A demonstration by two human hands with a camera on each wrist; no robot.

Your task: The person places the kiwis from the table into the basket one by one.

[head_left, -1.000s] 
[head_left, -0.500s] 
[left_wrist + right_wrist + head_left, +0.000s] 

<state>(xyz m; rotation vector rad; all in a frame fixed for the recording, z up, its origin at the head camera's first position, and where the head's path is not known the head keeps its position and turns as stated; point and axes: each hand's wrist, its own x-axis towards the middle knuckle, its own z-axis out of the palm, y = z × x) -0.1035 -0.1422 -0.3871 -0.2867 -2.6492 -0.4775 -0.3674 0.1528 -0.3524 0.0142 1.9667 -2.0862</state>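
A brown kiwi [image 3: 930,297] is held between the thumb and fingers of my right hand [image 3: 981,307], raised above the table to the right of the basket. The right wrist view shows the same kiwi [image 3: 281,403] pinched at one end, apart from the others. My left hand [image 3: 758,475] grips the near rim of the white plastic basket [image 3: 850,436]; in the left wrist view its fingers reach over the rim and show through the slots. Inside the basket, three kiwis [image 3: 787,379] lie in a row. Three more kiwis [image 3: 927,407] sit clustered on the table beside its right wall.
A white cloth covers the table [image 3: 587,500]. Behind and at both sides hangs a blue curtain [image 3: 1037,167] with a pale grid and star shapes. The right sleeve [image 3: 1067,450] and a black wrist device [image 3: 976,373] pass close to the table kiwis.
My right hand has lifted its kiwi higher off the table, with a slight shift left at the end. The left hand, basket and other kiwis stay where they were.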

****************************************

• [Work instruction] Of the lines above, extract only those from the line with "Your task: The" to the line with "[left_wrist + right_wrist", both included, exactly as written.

• [Answer area]
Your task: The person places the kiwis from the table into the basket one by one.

[head_left, -1.000s] 
[head_left, -0.500s] 
[left_wrist + right_wrist + head_left, +0.000s] 

No additional output is required.